Saltare sulla giostra della ricchezza era semplice: bastava entrare nell’ufficio di un agente di cambio. Ce n’erano ormai 75 mila negli Stati Uniti. Uno dei più frequentati era a Manhattan, all’angolo fra Madison Avenue e la 63esima Street-Est: un ingresso scintillante di cristalli, un lungo bancone disseminato di telefoni, due crepitanti telescriventi collegate con la Borsa, quindici impiegati con la visiera di celluloide verde. Qui i commessi di negozi a 50 dollari la settimana potevano provare emozioni da astuto finanziere. Ogni aspirante miliardario venuto ad acquistare azioni doveva versare all’agente di cambio soltanto un anticipo pari al 10 per cento del loro ammontare. L’agente di cambio, grazie ai prestiti di una banca, copriva il restante 90 per cento e conservava i titoli in cassaforte. A questo punto il compratore delle azioni doveva soltanto aspettare che i titoli salissero: quando la loro quotazione era aumentata di dieci o venti volte poteva venderle, rimborsare all’agente di cambio la somma prestata «a copertura» e intascare la differenza fra il prezzo iniziale delle azioni e quello dell’ultima quotazione. Così, senza neppure mettere piede in Borsa, ogni americano poteva coglierne i frutti dorati.
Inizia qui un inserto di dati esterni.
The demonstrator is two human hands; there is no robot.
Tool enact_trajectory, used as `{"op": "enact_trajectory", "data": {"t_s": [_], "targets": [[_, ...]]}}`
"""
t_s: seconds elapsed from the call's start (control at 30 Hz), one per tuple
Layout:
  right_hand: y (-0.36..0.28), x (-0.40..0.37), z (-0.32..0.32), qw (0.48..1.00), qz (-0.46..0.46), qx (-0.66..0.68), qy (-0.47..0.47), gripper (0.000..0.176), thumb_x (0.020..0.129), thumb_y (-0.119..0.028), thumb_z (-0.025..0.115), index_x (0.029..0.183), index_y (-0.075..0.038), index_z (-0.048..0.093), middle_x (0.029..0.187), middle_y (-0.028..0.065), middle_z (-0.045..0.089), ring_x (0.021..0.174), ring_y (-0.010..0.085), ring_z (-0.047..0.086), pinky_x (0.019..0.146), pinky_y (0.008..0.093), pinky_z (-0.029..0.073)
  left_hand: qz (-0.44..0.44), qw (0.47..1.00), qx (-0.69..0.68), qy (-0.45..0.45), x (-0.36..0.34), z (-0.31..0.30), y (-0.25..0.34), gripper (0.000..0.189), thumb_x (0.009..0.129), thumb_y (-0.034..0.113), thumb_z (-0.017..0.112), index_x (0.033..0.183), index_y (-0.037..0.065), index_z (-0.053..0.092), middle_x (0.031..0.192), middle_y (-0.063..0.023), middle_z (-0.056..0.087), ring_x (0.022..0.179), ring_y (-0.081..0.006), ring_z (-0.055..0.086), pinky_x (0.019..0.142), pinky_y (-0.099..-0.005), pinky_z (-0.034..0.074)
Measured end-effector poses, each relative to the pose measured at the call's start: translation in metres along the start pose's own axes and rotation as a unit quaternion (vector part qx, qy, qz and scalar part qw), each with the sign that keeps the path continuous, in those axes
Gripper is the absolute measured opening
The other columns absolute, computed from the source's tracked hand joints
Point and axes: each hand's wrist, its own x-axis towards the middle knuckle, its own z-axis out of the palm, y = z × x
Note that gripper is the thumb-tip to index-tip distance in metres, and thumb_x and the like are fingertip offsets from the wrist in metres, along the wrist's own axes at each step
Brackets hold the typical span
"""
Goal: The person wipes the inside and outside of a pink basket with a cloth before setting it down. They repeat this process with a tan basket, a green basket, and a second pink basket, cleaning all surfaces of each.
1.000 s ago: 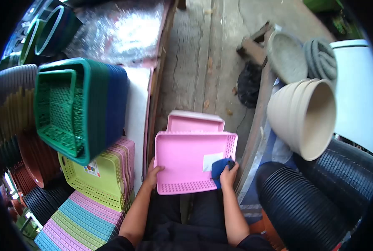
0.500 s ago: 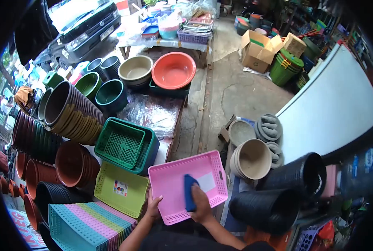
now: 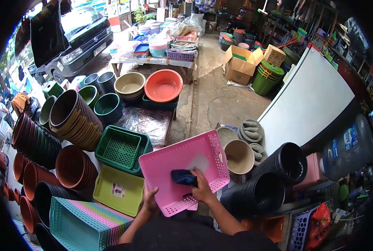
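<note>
A pink plastic basket (image 3: pixel 161 165) with perforated sides is held in front of me, its inside facing up toward me. My left hand (image 3: pixel 150 201) grips its near left edge, thumb on the rim. Inside the basket, my right hand (image 3: pixel 201 187) is closed on a dark blue cloth (image 3: pixel 182 177), which lies against the basket's floor. A pale patch (image 3: pixel 199 162) shows on that floor just beyond the cloth. Left of the basket sits a lime-green basket (image 3: pixel 111 196) with a label, beside a nested stack of pastel baskets (image 3: pixel 80 224).
Green baskets (image 3: pixel 119 146), stacked brown pots (image 3: pixel 75 165) and an orange basin (image 3: pixel 163 85) crowd the left. Black pots (image 3: pixel 253 194), a beige pot (image 3: pixel 238 157) and a white panel (image 3: pixel 307 100) stand at right. Farther off is an open cardboard box (image 3: pixel 241 65).
My view has tipped upward. The pink basket sits higher in view and its tilt has changed. The cloth has turned from upright to lying sideways, with my right hand now at its right end.
</note>
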Motion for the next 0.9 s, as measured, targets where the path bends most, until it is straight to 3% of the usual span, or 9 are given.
{"op": "enact_trajectory", "data": {"t_s": [0.1,0.13,0.23,0.3,0.4,0.47,0.6,0.7,0.9], "targets": [[-0.011,-0.009,-0.001,0.993,-0.007,0.03,-0.115,0.052,0.08,-0.007,0.057,0.131,0.001,0.052,0.124,0.0266,0.058,0.122,0.038,0.053,0.107,0.0412,0.037,0.003,1.0,-0.024,-0.01,0.0,0.003,-0.002,0.064,0.082,0.023,0.058,0.136,-0.002,0.035,0.119,-0.0202,0.054,0.108,-0.0307,0.061,0.093,-0.0412,0.052],[-0.042,-0.011,-0.014,0.973,0.108,0.18,-0.095,0.042,0.081,-0.003,0.053,0.123,0.001,0.057,0.108,0.0182,0.065,0.107,0.0277,0.061,0.097,0.0364,0.045,0.011,0.999,-0.044,-0.001,0.001,0.007,0.001,0.064,0.083,0.023,0.058,0.136,-0.002,0.035,0.12,-0.0204,0.054,0.108,-0.0312,0.06,0.094,-0.0412,0.051],[-0.013,-0.009,-0.033,0.973,0.108,0.2,0.034,0.032,0.081,-0.002,0.052,0.112,0.002,0.06,0.1,0.0116,0.065,0.093,0.0205,0.061,0.086,0.0339,0.049,0.029,1.0,-0.011,-0.003,0.0,0.001,-0.001,0.064,0.083,0.025,0.058,0.136,-0.003,0.035,0.12,-0.0206,0.054,0.11,-0.0318,0.06,0.094,-0.0417,0.051],[-0.009,-0.002,-0.068,0.975,0.115,0.14,0.13,0.027,0.081,-0.008,0.055,0.105,0.003,0.062,0.095,0.0125,0.065,0.089,0.0199,0.061,0.081,0.035,0.049,-0.008,0.999,-0.029,-0.023,-0.002,0.002,0.003,0.068,0.083,0.022,0.059,0.14,0.0,0.031,0.124,-0.0178,0.052,0.116,-0.0284,0.055,0.099,-0.0411,0.046],[-0.044,0.03,-0.125,0.963,0.239,0.103,0.066,0.033,0.079,-0.02,0.066,0.105,0.0,0.064,0.094,0.0169,0.066,0.09,0.0254,0.064,0.081,0.0363,0.05,0.005,0.999,-0.022,-0.032,-0.003,0.009,0.006,0.065,0.083,0.022,0.059,0.139,0.0,0.034,0.123,-0.017,0.052,0.115,-0.0272,0.056,0.098,-0.0396,0.047],[-0.077,0.043,-0.138,0.942,0.293,-0.153,-0.062,0.05,0.075,-0.034,0.076,0.113,-0.004,0.062,0.102,0.0216,0.066,0.097,0.0337,0.065,0.083,0.0401,0.051,0.024,0.999,0.004,-0.032,0.0,-0.006,-0.005,0.064,0.083,0.021,0.059,0.138,0.0,0.034,0.123,-0.0169,0.053,0.115,-0.027,0.056,0.098,-0.0397,0.047],[-0.036,0.046,-0.095,0.922,0.155,-0.342,-0.092,0.083,0.067,-0.039,0.084,0.135,-0.011,0.044,0.119,0.0227,0.056,0.108,0.0397,0.06,0.086,0.0489,0.051,-0.024,0.996,-0.052,-0.065,-0.005,0.011,0.004,0.063,0.084,0.018,0.059,0.138,-0.001,0.034,0.121,-0.0168,0.054,0.115,-0.0268,0.056,0.098,-0.0396,0.047],[-0.028,0.056,-0.076,0.933,0.188,-0.3,-0.06,0.085,0.066,-0.034,0.086,0.134,-0.011,0.042,0.115,0.0219,0.054,0.108,0.0412,0.059,0.086,0.0491,0.051,-0.039,0.998,-0.027,-0.029,-0.011,0.028,0.012,0.068,0.081,0.028,0.06,0.138,0.002,0.034,0.118,-0.0187,0.054,0.11,-0.0296,0.059,0.094,-0.0426,0.051],[-0.009,0.059,-0.071,0.962,0.15,-0.224,-0.048,0.052,0.068,-0.029,0.085,0.106,-0.004,0.06,0.104,0.0197,0.062,0.1,0.0385,0.063,0.08,0.0453,0.051,-0.036,0.998,-0.058,-0.017,-0.013,0.013,0.009,0.062,0.084,0.019,0.058,0.138,0.0,0.035,0.122,-0.0177,0.054,0.115,-0.0278,0.057,0.098,-0.0396,0.047]]}}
L’afflusso di migliaia di nuovi acquirenti prese a gonfiare le quotazioni delle azioni in misura tale che ben presto il loro prezzo non ebbe più alcun rapporto con il capitale reale delle industrie che esse rappresentavano. Nel pieno dell’estate, la fame di azioni esplosa dissennatamente fra casalinghe, barbieri e tassisti, intimamente persuasi di essere predestinati al successo economico, assunse, proporzioni epidemiche. I nuovi clienti degli agenti di cambio, per ottenere un pacchetto di azioni della Compagnia per la fabbricazione del sapone con olio di banano, erano disposti a sacrificare fiduciosi i risparmi di un’intera esistenza.

Fu il momento magico delle holding e degli investment trust. Le holding erano gigantesche società finanziarie: alcune di esse controllavano le compagnie dell’elettricità, del gas e dell’acqua di interi Stati, altre possedevano catene di cinema e di teatri, altre ancora avevano reti di negozi, di grandi magazzini, di alberghi. Quasi tutte erano largamente propense alla truccatura dei bilanci e agli aumenti fittizi di capitale attraverso l’emissione di nuove azioni.
«Una società finanziaria», spiegava molto seriamente l’umorista Will Roger «consiste in questo: voi potete passare a un complice la merce rubata mentre un poliziotto vi sta perquisendo.» Le grandi società finanziarie, aggirando le leggi (molto tolleranti) che avrebbero dovuto disciplinare la loro attività, cominciarono dunque a far piovere sul mercato uno sfarfallio colossale di nuove azioni che furono subito disputatissime.